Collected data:
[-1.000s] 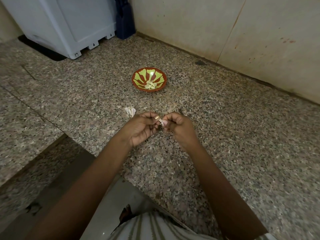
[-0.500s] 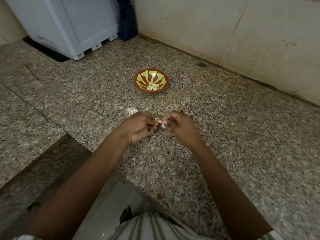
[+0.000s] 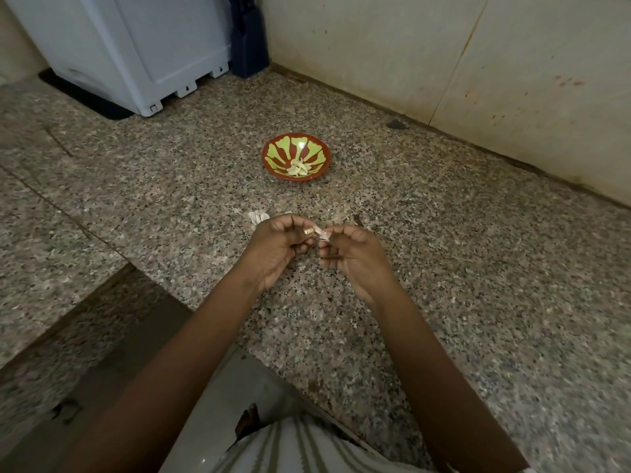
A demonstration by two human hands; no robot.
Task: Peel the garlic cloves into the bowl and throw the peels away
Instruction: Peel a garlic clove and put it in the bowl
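Observation:
A small garlic clove with pale papery skin is pinched between my two hands above the speckled granite counter. My left hand holds one end with thumb and fingers curled. My right hand pinches the other end. Beyond them stands a red bowl with yellow-green stripes, and several peeled cloves lie in its bottom. Just left of my left hand a little heap of garlic pieces rests on the counter.
A pale blue-grey appliance stands at the back left, with a dark blue object beside it. A tiled wall runs along the back and right. The counter edge drops off at the lower left.
My hands have drawn slightly apart at the clove, and a bit more pale skin shows between the fingertips. The camera view shifted a little.

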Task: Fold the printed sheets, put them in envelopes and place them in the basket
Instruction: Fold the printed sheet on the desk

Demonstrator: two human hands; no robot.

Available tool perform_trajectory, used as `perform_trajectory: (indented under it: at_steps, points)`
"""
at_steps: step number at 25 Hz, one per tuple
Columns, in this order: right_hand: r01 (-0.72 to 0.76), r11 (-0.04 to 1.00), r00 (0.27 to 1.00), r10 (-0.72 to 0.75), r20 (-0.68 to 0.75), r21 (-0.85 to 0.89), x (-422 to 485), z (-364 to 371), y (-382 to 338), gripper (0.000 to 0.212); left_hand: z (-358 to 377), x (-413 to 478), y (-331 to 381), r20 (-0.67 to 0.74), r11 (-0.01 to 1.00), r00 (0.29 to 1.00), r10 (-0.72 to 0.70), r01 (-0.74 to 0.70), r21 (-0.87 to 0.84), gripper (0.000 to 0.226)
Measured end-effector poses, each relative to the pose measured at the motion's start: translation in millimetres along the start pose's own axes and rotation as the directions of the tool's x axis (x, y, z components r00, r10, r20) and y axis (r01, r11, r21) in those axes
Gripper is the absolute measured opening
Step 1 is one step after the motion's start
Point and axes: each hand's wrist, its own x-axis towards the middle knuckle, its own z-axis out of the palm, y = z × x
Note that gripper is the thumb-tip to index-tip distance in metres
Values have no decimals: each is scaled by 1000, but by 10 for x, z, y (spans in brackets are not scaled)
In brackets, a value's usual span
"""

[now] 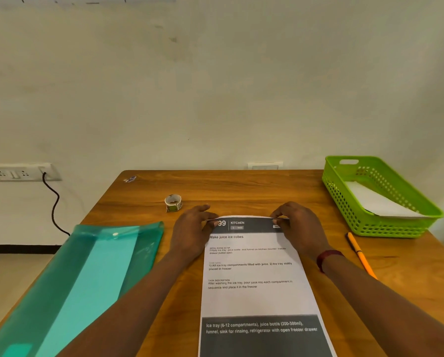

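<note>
**Both hands pinch the far edge of the printed sheet**

Your left hand [190, 228] and right hand [299, 226] each hold a far corner of the printed sheet [257, 274], which lies flat on the wooden desk [241, 186] right in front of you. Each grip is closed down to a pinch: thumb and fingertips meet on the paper's top edge, which lifts slightly off the desk, while the other fingers stay loosely curled. The sheet's heading reads "Kitchen" and "Make juice ice cubes".

The green plastic basket [344, 202] sits at the desk's far right corner, well apart from your hands, with a white envelope [380, 202] lying inside it. An orange pencil [360, 253] lies on the desk just in front of the basket, beside your right forearm. A teal translucent folder [68, 284] covers the left side of the desk, pale paper showing through it. A small roll of stickers [173, 202] stands beyond your left hand.
</note>
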Motion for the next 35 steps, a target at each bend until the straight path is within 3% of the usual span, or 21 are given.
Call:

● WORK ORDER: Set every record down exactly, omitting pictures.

● EXERCISE ANSWER:
[-1.000s] 
[-0.500s] 
[+0.000s] 
A demonstration by two human hands; no robot.
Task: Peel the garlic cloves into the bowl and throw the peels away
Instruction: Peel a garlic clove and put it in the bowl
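Observation:
A small garlic clove with pale papery skin is pinched between my two hands above the speckled granite counter. My left hand holds one end with thumb and fingers curled. My right hand pinches the other end. Beyond them stands a red bowl with yellow-green stripes, and several peeled cloves lie in its bottom. Just left of my left hand a little heap of garlic pieces rests on the counter.
A pale blue-grey appliance stands at the back left, with a dark blue object beside it. A tiled wall runs along the back and right. The counter edge drops off at the lower left.
My hands have drawn slightly apart at the clove, and a bit more pale skin shows between the fingertips. The camera view shifted a little.
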
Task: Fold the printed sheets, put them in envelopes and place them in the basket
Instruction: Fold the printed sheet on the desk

Demonstrator: two human hands; no robot.

Available tool perform_trajectory, used as `perform_trajectory: (indented under it: at_steps, points)`
"""
at_steps: step number at 25 Hz, one per tuple
Columns, in this order: right_hand: r01 (-0.72 to 0.76), r11 (-0.04 to 1.00), r00 (0.27 to 1.00), r10 (-0.72 to 0.75), r20 (-0.68 to 0.75), r21 (-0.85 to 0.89), x (-422 to 485), z (-364 to 371), y (-382 to 338), gripper (0.000 to 0.212); left_hand: z (-358 to 377), x (-413 to 478), y (-331 to 381), r20 (-0.67 to 0.74), r11 (-0.01 to 1.00), r00 (0.29 to 1.00), r10 (-0.72 to 0.70), r01 (-0.74 to 0.70), r21 (-0.87 to 0.84), gripper (0.000 to 0.226)
Measured end-effector poses, each relative to the pose measured at the motion's start: translation in millimetres along the start pose's own axes and rotation as the directions of the tool's x axis (x, y, z components r00, r10, r20) and y axis (r01, r11, r21) in those axes
Gripper is the absolute measured opening
Step 1 is one step after the motion's start
Point and axes: each hand's wrist, its own x-axis towards the middle knuckle, its own z-axis out of the palm, y = z × x
Note that gripper is the thumb-tip to index-tip distance in metres
Values have no decimals: each is scaled by 1000, but by 10 for x, z, y (spans in brackets are not scaled)
In brackets, a value's usual span
"""

[now] 

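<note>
**Both hands pinch the far edge of the printed sheet**

Your left hand [190, 228] and right hand [299, 226] each hold a far corner of the printed sheet [257, 274], which lies flat on the wooden desk [241, 186] right in front of you. Each grip is closed down to a pinch: thumb and fingertips meet on the paper's top edge, which lifts slightly off the desk, while the other fingers stay loosely curled. The sheet's heading reads "Kitchen" and "Make juice ice cubes".

The green plastic basket [344, 202] sits at the desk's far right corner, well apart from your hands, with a white envelope [380, 202] lying inside it. An orange pencil [360, 253] lies on the desk just in front of the basket, beside your right forearm. A teal translucent folder [68, 284] covers the left side of the desk, pale paper showing through it. A small roll of stickers [173, 202] stands beyond your left hand.
</note>
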Motion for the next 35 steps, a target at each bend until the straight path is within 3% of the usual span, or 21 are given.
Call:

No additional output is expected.